Wie es sich für ein Sing-Spiel gehört, gibt es viel gesprochenen Dialog, aber auch Musik, vielleicht aber allzu wenig davon und manchmal zu sparsam, obwohl vier Schlagzeuger am Rand des Portals hörbar vielfältig und gut beschäftigt werden: mit und auf unzähligen Objekten. Dazu gibt es eine, zeitweilig auch auf der Bühne agierende Akkordeon-Spielerin (Stefanie Schumacher), zwei Klaviere, zwei Harfen (linke und rechts im Orchestergraben), Geigen (machmal wie eine Gambe zu spielen, was dann auch ganz anders und fast wie eine Fiedel klingt) und andere Streicher, teils solistisch, teils chorisch. Selten eingesetzt (fast nur, wenn sich der dramatische Knoten schürzt) werden Holz- und Blechbläser; erstere manchmal mit schönen Soli. Kaum hat sich die Musik verdichtet, verflüchtigt sie sich oft auch schon wieder, gibt Sprechtext Raum oder ist ihm unterlegt. Die Gesangs-Partien klingen nach Musical, werden auch so und mit Mikroport gesungen, respektive gesprochen. Wilfried Hiller hat das alles wohl sehr bewusst so dezidiert einfach gesetzt, wie er auch (nicht nur) außereuropäische Musik geschickt und unaufdringlich zitiert oder imitiert.
Nicole Claudia Weber inszenierte das Ganze solide als exotisches Märchen.

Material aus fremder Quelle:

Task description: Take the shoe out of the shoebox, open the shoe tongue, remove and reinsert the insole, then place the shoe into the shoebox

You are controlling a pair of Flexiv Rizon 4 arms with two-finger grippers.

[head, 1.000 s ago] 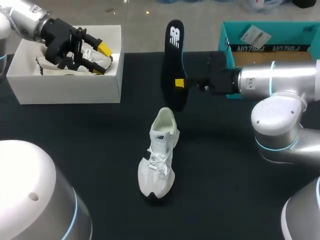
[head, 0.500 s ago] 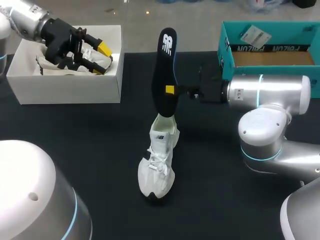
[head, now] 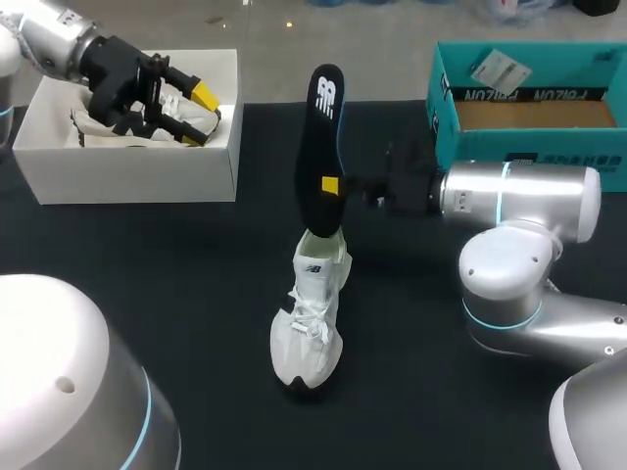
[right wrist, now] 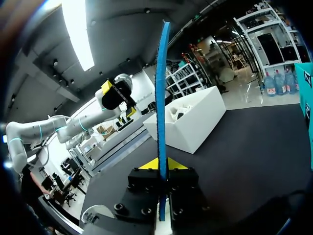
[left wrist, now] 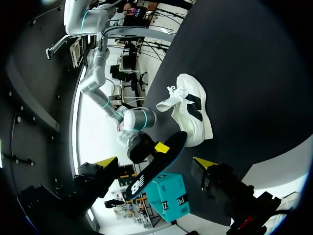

Durchaus charmant, wenn auch arg detailverliebt und sehr bunt, sind die malerischen Kostüme – auch des Chors – und das mittels Licht und ein paar Versatzstücken variable Bühnenbild (Ausstattung: Judith Leikauf, Karl Fehringer), das aussieht wie eine Schneekugel ohne Schnee, in deren Mitte sich ein exotischer Baumstamm windet. Paul Schweinester und Katharina Ruckgaber sind ein entzückendes Liebespaar, das sich über den Komplikationen mit dem Flaschengeist fast entzweit, am Ende aber doch glücklich vereint ist. Der nicht minder attraktive Vigil Mischok gibt mit schönem Bariton Lopaka, Keawes rasterlockigen Freund. Bassist Holger Ohlmann singt trefflich den Mokula, mit dem die Geschichte ihren Anfang nimmt, und am Ende auch den betrunkenen, sorglosen und geldgeilen Bootsmann, der den Flaschengeist nicht mehr aus der Hand gibt und zur Hölle fährt. Michael Brandstätter sorgt am Pult des Orchesters des Staatstheaters am Gärtnerplatz für exaktes Timing, die richtigen Tempi, die rechte Klangbalance und dass Wilfried Hillers teils sehr bodenständige, teils sehr zarte Klänge auch wirklich zum „Sprechen“ kommen.